Determine whether the study meets the conditions under which inferences on a population parameter may be performed.
Demonstrate understating of confidence level \(1-\alpha\).
Explain when and why to use the normal distribution or the t-distribution for a given study.
Determine the appropriate degrees of freedom associated with the t-distribution.
Determine the critical values using tables or Excel functions.
Describe how the following will affect the width of the confidence interval:
Construct and interpret a confidence interval for one population mean.
When estimating a population parameter, we may consider the statistic of a random sample as an estimate of the population parameter. But we expect some chance error.
Estimating an unknown parameter by a single number calculated from a sample is called a point estimation. The single number (statistic) from the sample is called a point estimate.
Point estimate gives no indication of how reliable the estimate is or how large the error is.
From a box of 20 pencils of two colors, black and blue, 10 pencils were randomly drawn. 6 out of the 10 pencils are black. What proportion of black pencils are in the box.
Solution: Since the sample proportion is 0.6, one may make a point estimation that 60% of the box, or 12 are black pencils. However, we don’t know how close the sample proportion is to the population proportion.
To increase the chance, we estimate an unknown parameter using intervals that are obtained by adding chance errors to a point estimate.
Estimating an unknown parameter using an interval of values which likely contains the true value of the parameter is called an interval estimation. The interval is called an interval estimate.

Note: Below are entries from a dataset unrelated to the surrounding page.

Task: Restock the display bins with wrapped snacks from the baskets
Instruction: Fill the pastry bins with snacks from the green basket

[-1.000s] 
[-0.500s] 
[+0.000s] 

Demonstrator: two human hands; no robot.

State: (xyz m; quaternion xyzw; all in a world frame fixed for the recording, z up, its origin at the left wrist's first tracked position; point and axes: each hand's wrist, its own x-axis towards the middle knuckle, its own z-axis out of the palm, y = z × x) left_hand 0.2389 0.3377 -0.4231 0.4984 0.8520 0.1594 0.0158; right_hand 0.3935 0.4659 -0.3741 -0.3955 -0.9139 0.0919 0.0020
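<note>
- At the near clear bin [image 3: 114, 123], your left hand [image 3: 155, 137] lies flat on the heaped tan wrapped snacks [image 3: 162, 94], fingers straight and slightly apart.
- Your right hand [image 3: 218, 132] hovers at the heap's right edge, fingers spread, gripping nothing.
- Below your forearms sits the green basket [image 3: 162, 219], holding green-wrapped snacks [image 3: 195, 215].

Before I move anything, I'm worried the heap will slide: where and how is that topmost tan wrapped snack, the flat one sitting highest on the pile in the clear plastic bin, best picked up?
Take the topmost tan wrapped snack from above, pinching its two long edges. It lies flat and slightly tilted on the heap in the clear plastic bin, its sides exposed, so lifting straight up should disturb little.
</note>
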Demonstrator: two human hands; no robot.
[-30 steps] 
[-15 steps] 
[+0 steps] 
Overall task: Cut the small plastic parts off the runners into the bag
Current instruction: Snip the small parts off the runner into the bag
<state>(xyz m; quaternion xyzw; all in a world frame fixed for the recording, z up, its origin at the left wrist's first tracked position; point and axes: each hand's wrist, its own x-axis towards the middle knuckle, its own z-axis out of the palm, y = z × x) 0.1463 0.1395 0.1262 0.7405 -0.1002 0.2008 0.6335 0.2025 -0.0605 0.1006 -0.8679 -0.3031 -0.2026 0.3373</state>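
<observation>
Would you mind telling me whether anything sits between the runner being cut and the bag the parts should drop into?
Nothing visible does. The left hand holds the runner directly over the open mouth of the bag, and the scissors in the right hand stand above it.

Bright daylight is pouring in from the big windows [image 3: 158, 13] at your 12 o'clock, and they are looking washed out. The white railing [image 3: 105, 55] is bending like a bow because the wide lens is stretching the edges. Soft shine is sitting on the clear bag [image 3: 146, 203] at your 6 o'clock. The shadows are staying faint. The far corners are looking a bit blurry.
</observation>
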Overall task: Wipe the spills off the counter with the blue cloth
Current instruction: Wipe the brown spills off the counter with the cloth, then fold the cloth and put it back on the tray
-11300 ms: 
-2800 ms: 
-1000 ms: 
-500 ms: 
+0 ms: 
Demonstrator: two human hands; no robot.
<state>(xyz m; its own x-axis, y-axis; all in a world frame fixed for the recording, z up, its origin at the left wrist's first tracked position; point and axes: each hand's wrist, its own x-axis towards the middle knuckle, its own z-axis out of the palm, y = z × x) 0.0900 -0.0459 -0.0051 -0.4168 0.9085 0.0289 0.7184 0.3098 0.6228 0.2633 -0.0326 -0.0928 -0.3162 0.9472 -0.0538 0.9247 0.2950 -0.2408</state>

The reliability of an interval estimate is measured by the probability \(1-\alpha\) that the interval estimate will capture the true value of the parameter. This probability \(1-\alpha\) is called the confidence level.
The 90%, 95% and 99% level of confidence are frequently used in statistical study. The 95% level of confidence is usually the standard choice of confidence level for scientific polls published in the media and online.
Recall that the standard error of a statistic, denoted by SE, is the standard deviation of the sampling distribution.
A randomly selected 100 students at a college have an average GPA 3.0. How likely does the interval \([3.0-2\cdot\text{SE}, 3.0+2\cdot\text{SE}]\) contain the average GPA \(\mu\) of that college?
Solution: The probability that the interval \([3.0-2\cdot\text{SE}, 3.0+2\cdot\text{SE}]\) contains the population mean \(\mu\) equals the probability that the sample statistic 3.0 lies in the interval \([\mu-2\cdot\text{SE}, \mu+2\cdot\text{SE}]\). Since, \([\mu-2\cdot\text{SE}, \mu+2\cdot\text{SE}]\) contains 95.5% of data of the population.
That means, we can be 95.5% confidence that the average GPA \(\mu\) of that college is in the interval \([3.0-2\cdot\text{SE}, 3.0+2\cdot\text{SE}]\).
When the sampling distribution of a statistic is approximately symmetric, we take interval estimates in the following form \([\text{Statistic}- \text{E}, \text{Statistic}+ \text{E}],\) where the value \(\text{E}\) is called the marginal error or margin of error.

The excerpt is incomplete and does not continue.